* Work required *
In the entries below, repeat only the lines between those holding "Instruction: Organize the" and "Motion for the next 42", inclusive. Leave pictures out.

START Given information

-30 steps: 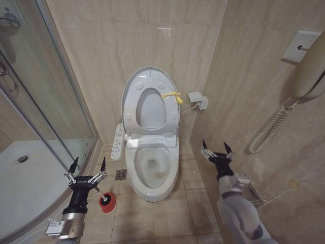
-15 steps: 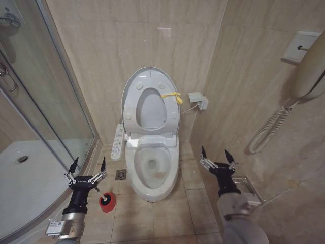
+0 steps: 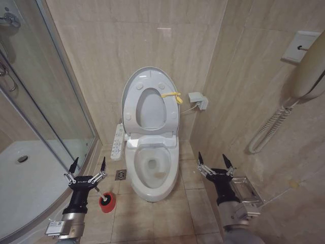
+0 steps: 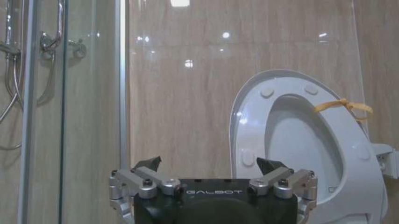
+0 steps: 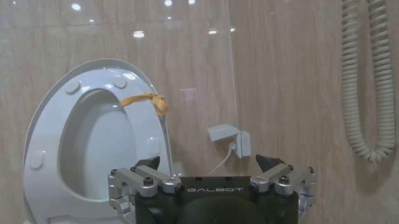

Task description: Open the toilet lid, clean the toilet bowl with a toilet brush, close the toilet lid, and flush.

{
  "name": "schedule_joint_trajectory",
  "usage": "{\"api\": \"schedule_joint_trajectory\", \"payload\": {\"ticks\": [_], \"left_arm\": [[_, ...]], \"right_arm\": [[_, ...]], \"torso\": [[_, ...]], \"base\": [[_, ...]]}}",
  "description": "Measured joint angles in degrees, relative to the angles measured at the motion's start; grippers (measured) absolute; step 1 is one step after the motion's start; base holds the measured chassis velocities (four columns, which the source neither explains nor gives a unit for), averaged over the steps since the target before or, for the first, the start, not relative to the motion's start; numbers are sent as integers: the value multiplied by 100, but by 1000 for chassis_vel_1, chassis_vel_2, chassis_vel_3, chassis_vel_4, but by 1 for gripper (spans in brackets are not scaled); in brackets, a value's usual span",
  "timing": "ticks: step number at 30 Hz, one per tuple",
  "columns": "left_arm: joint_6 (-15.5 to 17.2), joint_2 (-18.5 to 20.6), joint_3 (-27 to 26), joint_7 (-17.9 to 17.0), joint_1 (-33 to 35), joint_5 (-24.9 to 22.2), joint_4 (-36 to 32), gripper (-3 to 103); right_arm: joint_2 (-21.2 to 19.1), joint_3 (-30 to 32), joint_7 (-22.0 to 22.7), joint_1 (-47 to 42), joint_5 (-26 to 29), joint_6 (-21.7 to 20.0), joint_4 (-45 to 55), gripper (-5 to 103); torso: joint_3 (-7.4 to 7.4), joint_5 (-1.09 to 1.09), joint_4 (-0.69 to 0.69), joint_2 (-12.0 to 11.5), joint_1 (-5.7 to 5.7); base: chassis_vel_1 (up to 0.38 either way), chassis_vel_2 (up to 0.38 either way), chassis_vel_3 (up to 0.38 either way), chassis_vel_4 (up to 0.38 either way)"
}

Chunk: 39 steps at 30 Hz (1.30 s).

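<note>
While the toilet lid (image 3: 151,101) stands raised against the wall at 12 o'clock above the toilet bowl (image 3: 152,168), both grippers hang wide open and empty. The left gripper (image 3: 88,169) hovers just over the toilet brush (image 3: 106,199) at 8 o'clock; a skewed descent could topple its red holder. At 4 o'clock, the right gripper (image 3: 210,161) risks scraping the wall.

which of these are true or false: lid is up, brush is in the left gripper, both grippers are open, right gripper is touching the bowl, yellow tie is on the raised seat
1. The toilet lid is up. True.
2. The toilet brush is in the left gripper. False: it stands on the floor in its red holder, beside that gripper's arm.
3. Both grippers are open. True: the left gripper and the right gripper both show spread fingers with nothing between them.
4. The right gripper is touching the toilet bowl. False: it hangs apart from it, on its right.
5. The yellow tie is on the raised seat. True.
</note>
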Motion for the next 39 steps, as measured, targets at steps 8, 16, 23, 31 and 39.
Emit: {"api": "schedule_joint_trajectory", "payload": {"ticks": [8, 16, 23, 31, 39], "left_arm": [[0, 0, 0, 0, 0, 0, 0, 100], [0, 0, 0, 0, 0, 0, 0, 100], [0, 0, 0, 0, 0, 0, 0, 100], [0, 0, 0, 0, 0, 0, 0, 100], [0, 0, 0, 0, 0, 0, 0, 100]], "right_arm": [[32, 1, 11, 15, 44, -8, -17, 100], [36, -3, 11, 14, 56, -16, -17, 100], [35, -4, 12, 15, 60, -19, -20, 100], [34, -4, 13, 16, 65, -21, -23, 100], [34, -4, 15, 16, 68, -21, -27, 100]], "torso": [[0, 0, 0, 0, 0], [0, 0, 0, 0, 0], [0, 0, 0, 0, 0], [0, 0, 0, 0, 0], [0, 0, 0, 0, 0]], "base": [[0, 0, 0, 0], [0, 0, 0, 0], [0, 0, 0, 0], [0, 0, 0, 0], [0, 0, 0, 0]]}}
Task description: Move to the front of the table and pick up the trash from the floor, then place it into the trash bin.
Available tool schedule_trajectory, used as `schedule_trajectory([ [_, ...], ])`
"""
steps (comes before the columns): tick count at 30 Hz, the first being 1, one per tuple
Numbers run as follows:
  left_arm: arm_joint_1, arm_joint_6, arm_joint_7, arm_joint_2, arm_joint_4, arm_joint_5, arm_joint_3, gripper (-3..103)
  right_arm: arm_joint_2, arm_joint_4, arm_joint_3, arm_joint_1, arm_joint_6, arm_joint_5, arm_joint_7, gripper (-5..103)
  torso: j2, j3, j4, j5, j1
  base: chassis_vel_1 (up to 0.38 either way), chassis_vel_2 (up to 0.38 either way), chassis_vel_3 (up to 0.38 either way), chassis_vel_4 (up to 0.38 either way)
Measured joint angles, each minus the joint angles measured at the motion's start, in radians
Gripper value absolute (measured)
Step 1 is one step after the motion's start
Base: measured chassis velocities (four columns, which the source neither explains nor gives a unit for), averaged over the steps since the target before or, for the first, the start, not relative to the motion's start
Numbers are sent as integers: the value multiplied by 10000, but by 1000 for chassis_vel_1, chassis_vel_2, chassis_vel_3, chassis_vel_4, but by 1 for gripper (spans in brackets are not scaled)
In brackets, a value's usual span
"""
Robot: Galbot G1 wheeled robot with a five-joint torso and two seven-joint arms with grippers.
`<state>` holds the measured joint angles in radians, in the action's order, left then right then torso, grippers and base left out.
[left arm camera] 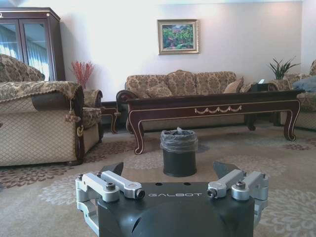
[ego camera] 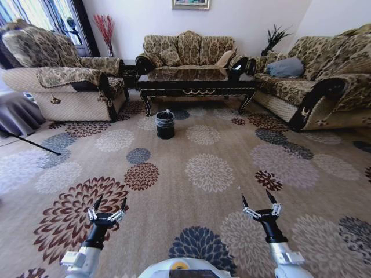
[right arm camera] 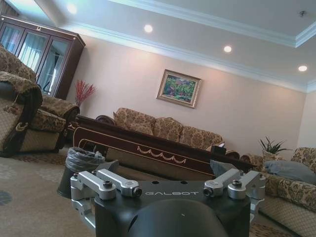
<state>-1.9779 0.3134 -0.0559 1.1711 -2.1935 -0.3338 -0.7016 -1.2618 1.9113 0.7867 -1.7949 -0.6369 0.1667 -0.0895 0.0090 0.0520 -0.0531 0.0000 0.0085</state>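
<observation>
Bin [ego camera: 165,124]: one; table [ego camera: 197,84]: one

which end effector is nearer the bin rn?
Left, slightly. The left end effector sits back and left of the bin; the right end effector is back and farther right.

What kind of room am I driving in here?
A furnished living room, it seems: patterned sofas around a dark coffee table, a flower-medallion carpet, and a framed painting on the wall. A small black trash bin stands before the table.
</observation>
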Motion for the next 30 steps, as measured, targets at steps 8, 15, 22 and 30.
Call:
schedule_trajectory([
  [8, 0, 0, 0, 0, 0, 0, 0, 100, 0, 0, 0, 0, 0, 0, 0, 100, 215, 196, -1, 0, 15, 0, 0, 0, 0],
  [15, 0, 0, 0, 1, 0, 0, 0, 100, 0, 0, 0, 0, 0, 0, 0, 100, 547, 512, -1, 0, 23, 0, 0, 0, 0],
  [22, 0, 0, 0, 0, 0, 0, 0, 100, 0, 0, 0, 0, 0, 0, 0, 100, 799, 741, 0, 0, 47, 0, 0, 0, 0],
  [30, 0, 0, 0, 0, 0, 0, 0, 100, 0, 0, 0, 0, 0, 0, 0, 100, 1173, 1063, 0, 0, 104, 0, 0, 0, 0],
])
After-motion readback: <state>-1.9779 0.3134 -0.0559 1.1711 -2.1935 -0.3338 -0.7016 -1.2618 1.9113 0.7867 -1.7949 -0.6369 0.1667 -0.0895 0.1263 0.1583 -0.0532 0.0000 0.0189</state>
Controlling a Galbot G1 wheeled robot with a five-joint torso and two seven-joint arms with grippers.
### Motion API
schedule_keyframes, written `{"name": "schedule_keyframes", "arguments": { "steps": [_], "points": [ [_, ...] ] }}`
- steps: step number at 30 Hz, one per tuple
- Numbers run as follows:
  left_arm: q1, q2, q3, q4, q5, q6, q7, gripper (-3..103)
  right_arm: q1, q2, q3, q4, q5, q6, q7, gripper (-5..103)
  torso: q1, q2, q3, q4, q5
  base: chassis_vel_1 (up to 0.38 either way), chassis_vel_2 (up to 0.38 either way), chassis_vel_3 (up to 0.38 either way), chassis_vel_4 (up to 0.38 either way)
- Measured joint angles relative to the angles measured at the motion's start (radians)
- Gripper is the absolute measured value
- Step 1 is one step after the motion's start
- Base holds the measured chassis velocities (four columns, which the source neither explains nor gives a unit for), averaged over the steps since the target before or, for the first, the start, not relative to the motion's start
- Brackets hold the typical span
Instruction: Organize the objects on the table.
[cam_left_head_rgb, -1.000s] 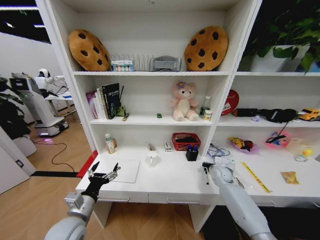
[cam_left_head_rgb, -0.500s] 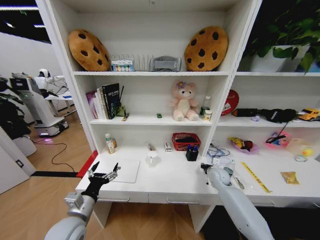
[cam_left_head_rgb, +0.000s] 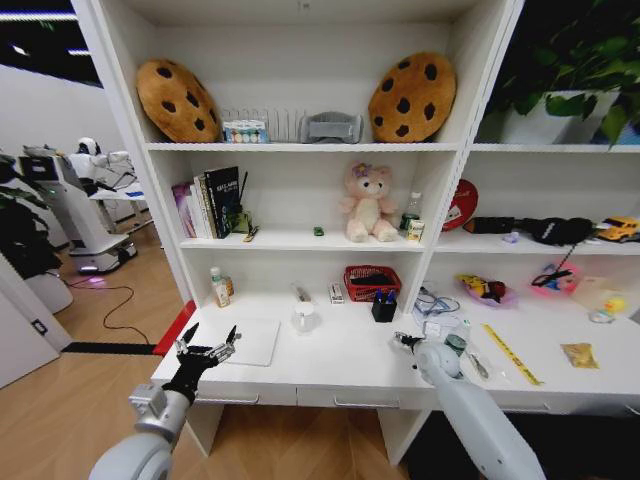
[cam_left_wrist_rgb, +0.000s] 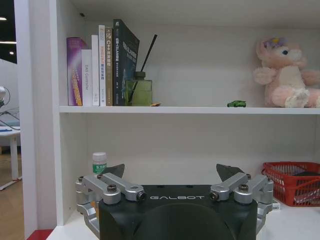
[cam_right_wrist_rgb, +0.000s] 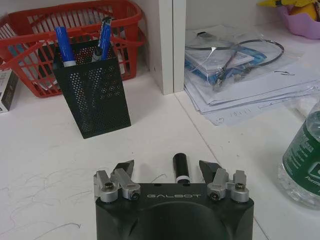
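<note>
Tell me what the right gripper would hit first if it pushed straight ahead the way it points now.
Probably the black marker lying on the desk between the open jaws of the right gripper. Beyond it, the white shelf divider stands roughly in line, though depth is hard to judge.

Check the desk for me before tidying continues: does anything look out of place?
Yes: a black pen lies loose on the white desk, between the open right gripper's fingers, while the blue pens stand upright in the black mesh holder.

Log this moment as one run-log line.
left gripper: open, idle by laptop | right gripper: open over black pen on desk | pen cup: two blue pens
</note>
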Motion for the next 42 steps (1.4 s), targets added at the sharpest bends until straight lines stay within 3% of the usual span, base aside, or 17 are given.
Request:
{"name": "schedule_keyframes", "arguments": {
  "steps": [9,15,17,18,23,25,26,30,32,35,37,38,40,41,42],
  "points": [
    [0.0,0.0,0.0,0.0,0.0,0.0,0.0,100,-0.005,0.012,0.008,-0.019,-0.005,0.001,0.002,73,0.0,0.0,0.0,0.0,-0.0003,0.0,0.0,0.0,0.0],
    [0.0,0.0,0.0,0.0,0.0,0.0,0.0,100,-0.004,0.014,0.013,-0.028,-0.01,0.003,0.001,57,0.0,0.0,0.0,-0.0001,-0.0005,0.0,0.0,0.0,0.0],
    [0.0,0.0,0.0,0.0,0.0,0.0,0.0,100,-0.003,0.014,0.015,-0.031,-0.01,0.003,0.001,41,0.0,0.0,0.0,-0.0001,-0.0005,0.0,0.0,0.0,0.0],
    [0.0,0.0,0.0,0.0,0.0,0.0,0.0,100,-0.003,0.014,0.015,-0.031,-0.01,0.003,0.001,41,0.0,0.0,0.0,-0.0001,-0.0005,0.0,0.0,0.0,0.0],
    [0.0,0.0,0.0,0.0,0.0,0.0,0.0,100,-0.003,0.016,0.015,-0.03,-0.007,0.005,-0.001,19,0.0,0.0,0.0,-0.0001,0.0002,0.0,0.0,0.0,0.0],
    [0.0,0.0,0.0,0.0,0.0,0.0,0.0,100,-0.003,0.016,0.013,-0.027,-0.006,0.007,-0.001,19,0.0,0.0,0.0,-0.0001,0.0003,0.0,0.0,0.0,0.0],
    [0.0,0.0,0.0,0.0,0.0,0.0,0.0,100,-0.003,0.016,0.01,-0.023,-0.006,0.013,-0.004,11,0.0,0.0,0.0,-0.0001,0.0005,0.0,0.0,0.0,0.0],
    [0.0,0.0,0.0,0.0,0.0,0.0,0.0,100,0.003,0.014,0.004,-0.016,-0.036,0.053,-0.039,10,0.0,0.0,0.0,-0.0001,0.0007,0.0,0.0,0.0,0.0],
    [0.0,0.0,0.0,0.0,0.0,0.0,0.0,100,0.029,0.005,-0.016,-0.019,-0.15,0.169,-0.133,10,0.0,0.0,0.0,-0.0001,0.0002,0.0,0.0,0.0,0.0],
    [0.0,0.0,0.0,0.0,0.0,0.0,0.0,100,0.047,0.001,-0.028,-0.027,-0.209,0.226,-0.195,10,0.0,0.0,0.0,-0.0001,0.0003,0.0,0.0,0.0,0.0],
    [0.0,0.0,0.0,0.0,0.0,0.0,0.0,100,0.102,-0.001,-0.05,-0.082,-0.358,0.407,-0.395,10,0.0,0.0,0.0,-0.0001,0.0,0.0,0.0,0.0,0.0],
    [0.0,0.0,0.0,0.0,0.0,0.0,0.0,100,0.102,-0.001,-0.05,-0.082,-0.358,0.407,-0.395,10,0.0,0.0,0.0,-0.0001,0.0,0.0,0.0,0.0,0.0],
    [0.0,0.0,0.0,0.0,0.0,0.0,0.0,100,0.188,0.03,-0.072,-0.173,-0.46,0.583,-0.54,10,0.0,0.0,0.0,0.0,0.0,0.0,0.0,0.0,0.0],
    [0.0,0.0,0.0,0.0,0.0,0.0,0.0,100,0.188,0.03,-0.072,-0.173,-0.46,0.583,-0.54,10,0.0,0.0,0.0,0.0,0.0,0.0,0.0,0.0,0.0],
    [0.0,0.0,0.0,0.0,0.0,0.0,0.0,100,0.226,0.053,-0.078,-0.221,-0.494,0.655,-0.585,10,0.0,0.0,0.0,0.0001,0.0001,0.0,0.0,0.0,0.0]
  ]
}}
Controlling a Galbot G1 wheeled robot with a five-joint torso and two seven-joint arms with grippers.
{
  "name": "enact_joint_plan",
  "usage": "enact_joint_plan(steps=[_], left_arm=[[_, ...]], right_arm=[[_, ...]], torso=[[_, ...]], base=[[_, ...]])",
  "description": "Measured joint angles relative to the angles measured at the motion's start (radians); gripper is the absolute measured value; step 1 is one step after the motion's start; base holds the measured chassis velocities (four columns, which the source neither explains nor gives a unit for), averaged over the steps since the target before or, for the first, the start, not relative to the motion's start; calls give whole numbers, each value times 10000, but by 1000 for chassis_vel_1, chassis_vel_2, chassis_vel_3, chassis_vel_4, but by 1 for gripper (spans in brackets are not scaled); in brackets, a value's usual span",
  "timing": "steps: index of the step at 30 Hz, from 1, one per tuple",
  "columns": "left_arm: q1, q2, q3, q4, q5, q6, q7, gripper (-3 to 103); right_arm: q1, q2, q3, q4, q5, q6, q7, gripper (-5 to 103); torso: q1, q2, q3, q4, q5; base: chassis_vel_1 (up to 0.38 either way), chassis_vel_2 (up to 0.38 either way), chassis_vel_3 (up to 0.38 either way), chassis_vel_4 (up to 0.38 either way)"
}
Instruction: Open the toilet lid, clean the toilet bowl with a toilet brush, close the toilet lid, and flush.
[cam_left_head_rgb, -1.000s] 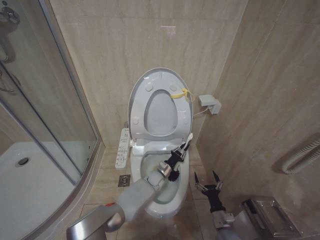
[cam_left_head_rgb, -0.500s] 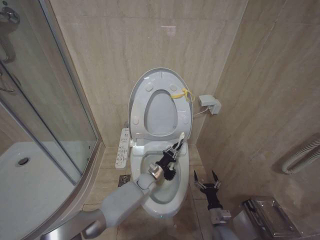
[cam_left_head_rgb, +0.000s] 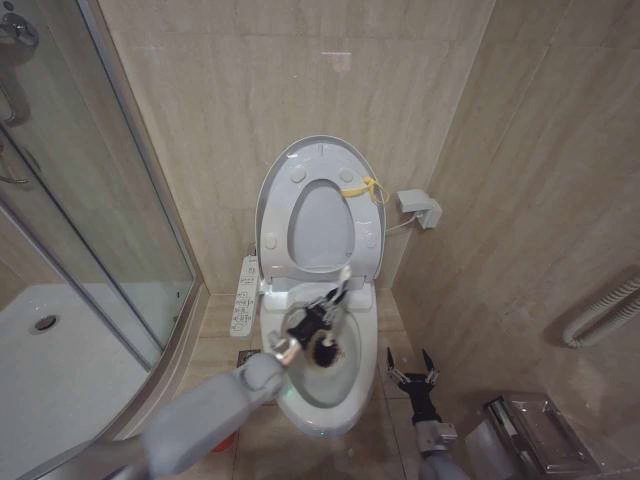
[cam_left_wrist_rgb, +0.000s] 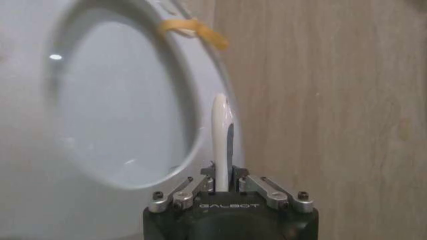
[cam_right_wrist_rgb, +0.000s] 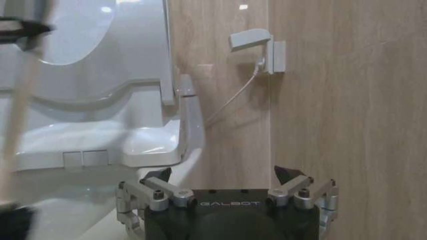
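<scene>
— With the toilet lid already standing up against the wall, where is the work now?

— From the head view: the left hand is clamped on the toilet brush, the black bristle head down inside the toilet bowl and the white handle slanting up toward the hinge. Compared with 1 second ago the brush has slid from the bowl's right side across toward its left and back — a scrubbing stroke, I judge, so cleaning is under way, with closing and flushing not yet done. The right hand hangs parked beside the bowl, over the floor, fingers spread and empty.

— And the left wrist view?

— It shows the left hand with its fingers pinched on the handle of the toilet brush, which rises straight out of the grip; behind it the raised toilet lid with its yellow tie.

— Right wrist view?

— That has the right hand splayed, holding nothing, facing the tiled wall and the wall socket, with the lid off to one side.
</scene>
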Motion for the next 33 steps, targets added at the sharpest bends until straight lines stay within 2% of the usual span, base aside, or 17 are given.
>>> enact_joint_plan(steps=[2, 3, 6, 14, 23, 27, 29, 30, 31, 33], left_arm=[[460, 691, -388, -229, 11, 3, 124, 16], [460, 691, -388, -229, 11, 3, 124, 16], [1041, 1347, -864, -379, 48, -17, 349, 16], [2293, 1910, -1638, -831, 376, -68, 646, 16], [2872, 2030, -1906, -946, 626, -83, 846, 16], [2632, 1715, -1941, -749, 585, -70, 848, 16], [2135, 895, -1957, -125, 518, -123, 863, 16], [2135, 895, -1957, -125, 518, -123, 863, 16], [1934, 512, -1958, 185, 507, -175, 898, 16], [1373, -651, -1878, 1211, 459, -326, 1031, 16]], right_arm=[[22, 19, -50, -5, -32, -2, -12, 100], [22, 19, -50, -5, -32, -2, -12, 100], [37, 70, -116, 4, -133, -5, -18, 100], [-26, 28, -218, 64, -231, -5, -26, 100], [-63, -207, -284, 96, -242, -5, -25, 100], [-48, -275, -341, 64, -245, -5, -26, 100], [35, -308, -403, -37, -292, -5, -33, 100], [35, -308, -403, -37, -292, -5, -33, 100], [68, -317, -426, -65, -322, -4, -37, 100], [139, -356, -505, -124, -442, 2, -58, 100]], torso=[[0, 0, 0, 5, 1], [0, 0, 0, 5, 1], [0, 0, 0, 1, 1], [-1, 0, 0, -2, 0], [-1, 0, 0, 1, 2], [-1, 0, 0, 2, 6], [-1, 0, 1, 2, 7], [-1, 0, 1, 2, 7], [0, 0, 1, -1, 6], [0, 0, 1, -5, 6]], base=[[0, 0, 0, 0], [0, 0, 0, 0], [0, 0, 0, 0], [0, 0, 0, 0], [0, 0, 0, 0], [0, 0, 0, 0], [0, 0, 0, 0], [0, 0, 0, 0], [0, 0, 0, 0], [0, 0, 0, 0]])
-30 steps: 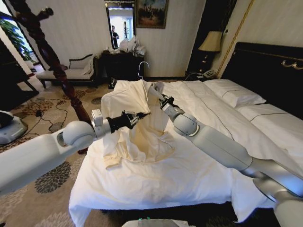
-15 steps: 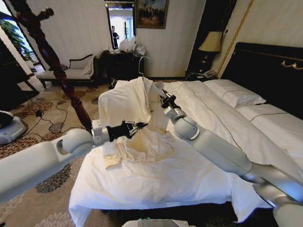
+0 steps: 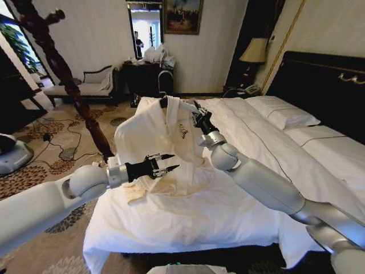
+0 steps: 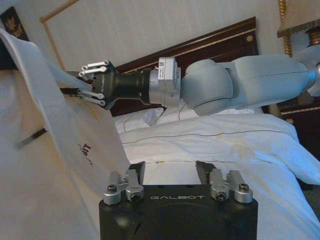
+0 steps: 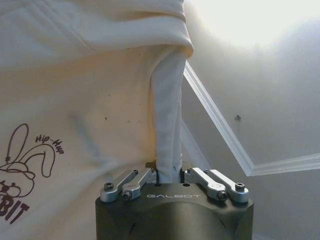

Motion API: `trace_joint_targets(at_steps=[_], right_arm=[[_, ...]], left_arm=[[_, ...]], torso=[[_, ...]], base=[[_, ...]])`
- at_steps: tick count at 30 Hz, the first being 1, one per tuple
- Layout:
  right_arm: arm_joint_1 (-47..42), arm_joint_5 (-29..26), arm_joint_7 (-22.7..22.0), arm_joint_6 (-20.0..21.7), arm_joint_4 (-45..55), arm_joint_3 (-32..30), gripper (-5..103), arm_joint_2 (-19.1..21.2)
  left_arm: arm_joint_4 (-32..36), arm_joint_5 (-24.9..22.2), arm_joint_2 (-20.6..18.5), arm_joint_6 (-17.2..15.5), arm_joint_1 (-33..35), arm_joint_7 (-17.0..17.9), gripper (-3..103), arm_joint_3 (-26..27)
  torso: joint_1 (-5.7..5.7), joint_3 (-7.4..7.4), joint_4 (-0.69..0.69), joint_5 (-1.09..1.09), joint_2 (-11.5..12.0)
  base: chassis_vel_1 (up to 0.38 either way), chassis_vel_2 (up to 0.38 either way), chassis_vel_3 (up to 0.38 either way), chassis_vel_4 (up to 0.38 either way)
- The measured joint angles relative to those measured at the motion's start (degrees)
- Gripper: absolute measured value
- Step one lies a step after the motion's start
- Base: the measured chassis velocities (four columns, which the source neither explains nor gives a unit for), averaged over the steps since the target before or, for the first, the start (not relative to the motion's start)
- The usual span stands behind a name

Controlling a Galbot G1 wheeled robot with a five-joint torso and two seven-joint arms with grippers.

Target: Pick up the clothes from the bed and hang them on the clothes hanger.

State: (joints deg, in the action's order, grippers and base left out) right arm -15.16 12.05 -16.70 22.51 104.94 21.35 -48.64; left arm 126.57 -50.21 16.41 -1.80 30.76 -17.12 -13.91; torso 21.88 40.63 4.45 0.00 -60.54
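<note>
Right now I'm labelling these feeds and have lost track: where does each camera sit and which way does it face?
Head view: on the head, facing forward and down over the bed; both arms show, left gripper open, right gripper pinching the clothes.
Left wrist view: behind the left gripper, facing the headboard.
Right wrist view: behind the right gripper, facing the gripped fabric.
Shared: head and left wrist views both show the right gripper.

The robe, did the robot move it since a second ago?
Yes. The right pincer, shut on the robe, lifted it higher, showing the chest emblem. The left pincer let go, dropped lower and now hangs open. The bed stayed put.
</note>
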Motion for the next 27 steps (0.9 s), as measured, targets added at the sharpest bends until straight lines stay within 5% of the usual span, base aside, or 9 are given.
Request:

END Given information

* Output of the task *
Instruction: Organize the objects on the table.
[cam_left_head_rgb, -1.000s] 
[cam_left_head_rgb, -0.500s] 
[cam_left_head_rgb, +0.000s] 
[cam_left_wrist_rgb, +0.000s] 
[cam_right_wrist_rgb, +0.000s] 
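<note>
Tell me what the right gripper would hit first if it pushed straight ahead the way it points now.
Probably the black marker lying on the desk between the open jaws of the right gripper. Beyond it, the white shelf divider stands roughly in line, though depth is hard to judge.

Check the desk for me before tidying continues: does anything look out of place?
Yes: a black pen lies loose on the white desk, between the open right gripper's fingers, while the blue pens stand upright in the black mesh holder.

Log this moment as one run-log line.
left gripper: open, idle by laptop | right gripper: open over black pen on desk | pen cup: two blue pens
</note>
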Motion for the next 42 steps (1.4 s), targets added at the sharpest bends until straight lines stay within 3% of the usual span, base aside, or 17 are given.

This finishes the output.